No one is talking (at least I wasn't) about the unrealistic
expectation that any receiver/server should adhere to the demands of
the "anonymous" clients to accept mail immediately. We never worked
that way, nor can one expect it and SMTP has enough robustness to
allow delivery within a certain period.
But in my view, the retry concept was meant for operational issues for
which GL has leverage successfully. However, with greater adoption
over the years, I believe it has changed now to one where its is an
automatic expectation where GL frontends are par for the course.
That in itself is not too bad, it actually works and the growth of it
is the proof of how it helps to filter legacy "single shot" spamers.
But when it becomes where its used inconsistently among good systems
and the retry attempts go beyond the first time and now the RFC5321
recommendations for an initial short delay with a back off pattern
begin to become less effective, then in my engineering opinion, this
begins to add design pressure to consider new queuing strategies.

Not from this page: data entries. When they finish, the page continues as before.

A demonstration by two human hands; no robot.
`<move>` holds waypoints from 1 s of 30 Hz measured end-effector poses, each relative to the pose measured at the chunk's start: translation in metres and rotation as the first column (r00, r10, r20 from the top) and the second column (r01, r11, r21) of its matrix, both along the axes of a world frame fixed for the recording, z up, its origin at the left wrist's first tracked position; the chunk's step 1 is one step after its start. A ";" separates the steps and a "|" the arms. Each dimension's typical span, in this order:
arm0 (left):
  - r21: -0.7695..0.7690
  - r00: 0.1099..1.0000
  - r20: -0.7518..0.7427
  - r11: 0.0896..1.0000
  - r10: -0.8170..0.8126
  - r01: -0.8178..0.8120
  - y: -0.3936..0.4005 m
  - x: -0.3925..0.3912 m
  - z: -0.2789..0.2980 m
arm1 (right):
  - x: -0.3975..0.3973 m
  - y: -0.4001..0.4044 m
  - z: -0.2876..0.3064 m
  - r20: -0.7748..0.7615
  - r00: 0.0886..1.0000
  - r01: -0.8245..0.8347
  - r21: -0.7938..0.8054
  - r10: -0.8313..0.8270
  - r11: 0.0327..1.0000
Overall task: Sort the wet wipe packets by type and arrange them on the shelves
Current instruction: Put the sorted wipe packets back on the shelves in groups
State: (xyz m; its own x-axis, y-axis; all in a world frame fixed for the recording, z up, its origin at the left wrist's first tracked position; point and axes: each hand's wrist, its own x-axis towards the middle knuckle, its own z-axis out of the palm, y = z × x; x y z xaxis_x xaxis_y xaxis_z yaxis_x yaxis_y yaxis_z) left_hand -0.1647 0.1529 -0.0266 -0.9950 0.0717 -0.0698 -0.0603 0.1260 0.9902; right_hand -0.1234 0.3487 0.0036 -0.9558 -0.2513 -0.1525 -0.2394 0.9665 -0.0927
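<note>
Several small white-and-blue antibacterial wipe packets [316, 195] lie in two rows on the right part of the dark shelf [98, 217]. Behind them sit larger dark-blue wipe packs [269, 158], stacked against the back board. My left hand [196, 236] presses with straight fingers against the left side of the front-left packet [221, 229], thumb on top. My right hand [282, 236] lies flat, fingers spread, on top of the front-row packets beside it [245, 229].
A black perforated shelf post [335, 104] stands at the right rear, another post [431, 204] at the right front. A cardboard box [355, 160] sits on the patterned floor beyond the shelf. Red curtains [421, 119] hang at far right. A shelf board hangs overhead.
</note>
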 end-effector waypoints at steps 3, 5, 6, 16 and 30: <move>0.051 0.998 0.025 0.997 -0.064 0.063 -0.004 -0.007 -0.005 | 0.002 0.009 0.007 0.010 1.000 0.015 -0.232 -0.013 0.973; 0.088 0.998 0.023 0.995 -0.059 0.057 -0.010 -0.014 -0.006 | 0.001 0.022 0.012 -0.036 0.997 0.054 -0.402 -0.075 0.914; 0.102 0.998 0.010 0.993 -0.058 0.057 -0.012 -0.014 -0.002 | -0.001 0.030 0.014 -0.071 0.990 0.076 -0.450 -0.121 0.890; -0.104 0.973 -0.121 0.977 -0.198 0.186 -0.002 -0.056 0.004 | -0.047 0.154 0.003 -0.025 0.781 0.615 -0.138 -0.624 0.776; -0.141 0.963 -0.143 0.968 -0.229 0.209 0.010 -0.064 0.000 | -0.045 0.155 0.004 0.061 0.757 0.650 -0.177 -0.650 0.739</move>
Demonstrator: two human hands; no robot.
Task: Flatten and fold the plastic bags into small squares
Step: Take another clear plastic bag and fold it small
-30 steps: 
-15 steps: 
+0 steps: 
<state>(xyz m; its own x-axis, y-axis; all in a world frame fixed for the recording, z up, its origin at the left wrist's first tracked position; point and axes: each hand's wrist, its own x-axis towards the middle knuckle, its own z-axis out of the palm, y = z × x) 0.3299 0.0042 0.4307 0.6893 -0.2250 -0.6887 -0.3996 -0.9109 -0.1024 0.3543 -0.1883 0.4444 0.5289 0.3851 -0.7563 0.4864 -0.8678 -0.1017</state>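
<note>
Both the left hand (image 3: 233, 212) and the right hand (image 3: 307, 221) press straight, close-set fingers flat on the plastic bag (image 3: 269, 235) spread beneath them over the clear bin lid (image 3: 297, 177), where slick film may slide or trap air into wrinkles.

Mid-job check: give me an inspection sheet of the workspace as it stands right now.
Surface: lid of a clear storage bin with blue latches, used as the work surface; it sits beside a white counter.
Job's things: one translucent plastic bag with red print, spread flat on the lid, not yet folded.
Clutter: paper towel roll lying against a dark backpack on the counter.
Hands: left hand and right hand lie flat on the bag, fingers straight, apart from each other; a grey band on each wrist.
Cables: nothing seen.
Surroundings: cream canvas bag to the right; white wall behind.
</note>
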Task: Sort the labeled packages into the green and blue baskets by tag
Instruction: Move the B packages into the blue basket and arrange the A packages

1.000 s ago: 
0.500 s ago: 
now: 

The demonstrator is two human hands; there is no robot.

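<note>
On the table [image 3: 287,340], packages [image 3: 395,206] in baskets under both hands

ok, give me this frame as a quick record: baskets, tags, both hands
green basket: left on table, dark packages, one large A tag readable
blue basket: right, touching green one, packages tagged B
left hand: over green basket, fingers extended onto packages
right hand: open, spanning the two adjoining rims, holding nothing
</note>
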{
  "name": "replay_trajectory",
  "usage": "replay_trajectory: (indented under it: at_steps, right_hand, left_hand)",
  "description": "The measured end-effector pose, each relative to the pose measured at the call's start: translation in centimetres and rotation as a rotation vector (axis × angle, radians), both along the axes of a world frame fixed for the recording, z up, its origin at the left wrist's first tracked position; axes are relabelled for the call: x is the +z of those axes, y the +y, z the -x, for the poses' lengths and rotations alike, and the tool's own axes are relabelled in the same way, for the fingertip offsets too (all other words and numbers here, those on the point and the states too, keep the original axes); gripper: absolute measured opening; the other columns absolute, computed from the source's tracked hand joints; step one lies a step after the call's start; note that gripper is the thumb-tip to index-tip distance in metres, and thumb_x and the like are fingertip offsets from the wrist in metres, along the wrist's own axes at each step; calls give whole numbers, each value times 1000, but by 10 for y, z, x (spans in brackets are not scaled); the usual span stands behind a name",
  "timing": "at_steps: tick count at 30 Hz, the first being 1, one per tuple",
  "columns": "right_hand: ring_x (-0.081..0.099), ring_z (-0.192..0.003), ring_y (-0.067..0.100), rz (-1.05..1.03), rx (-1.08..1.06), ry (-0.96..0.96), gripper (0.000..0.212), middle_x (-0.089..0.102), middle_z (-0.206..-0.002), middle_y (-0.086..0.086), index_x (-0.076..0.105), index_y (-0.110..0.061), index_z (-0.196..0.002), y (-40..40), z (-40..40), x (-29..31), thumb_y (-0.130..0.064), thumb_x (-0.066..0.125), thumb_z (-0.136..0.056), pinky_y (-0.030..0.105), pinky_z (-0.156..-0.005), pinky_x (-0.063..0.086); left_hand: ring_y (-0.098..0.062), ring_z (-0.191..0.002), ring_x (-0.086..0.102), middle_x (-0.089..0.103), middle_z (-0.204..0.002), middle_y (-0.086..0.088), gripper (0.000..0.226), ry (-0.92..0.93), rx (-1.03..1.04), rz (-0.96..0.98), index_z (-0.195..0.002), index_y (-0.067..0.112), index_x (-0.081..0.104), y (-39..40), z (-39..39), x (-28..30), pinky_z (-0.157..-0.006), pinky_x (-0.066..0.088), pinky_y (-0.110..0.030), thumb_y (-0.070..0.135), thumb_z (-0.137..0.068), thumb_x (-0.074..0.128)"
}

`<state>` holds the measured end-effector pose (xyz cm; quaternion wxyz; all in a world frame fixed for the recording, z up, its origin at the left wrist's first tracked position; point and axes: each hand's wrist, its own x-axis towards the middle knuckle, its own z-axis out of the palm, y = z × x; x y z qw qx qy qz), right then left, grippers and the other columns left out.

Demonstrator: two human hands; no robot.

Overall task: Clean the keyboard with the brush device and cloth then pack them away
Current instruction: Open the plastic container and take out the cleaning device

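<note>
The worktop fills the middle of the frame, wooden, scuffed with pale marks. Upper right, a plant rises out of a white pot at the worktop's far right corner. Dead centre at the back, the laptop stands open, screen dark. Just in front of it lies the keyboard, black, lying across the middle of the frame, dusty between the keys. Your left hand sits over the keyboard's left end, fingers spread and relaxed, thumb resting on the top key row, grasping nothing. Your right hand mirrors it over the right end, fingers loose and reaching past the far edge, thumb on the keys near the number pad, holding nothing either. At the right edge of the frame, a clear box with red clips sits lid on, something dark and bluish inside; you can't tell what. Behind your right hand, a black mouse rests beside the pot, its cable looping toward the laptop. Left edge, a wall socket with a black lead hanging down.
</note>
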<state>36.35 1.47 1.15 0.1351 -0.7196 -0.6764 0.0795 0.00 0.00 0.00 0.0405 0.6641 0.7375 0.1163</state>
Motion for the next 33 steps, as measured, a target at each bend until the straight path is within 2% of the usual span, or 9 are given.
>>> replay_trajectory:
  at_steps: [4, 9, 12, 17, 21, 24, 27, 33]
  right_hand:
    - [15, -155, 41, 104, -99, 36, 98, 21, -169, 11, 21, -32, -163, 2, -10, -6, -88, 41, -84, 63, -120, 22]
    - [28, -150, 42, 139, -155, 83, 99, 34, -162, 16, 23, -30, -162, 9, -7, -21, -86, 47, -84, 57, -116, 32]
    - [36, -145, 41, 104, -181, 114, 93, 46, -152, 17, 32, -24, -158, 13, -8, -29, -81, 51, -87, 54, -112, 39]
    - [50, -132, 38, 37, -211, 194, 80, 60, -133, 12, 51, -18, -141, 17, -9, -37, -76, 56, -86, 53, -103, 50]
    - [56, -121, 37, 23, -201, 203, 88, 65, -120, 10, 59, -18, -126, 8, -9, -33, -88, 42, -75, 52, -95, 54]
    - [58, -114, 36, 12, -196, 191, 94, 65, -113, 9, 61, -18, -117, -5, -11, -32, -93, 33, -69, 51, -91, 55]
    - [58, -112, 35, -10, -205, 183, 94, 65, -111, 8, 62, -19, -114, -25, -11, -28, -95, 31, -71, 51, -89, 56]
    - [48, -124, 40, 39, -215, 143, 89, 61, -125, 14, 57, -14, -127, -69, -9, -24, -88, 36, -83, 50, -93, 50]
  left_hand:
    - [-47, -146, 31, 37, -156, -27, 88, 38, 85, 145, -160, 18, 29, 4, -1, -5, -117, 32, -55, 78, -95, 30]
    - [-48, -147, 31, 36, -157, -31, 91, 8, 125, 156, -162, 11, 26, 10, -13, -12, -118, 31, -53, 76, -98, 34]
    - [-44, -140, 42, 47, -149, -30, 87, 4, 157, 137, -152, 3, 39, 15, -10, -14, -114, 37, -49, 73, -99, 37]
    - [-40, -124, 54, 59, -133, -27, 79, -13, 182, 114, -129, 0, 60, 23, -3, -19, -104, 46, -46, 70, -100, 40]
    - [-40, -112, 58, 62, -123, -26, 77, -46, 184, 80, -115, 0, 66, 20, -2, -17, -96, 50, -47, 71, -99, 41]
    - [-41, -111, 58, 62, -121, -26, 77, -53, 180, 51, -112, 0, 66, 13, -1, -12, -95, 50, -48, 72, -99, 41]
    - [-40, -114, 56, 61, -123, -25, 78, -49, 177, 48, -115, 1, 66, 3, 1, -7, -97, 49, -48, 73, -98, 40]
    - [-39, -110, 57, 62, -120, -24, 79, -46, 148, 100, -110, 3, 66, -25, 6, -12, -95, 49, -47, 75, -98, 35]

As we discussed offlist, when you also have a growing amount of
Anti-Spam service bureaus hosting for many different email domains, a
Queue-By-Email-Domain is less adequate when a centralized host is
greylisting many different domains.
So its not about any client expecting that an email should be
immediately accepted in short time, its more about controlling the
unreasonable delays when its not necessary. If a GL system goal is to
test that you are a not a "Single Shot" random abuser, then rejecting
multiple times after the client has agreed to delay it for X minutes
is not reasonable.
If a receiver is doing this because it its a heavy loaded system and
clients are unfortunately hitting it during high loads, then we should
be able to add some client/server negotiated smarts to reduce all the
increasing overhead for a client and also the network.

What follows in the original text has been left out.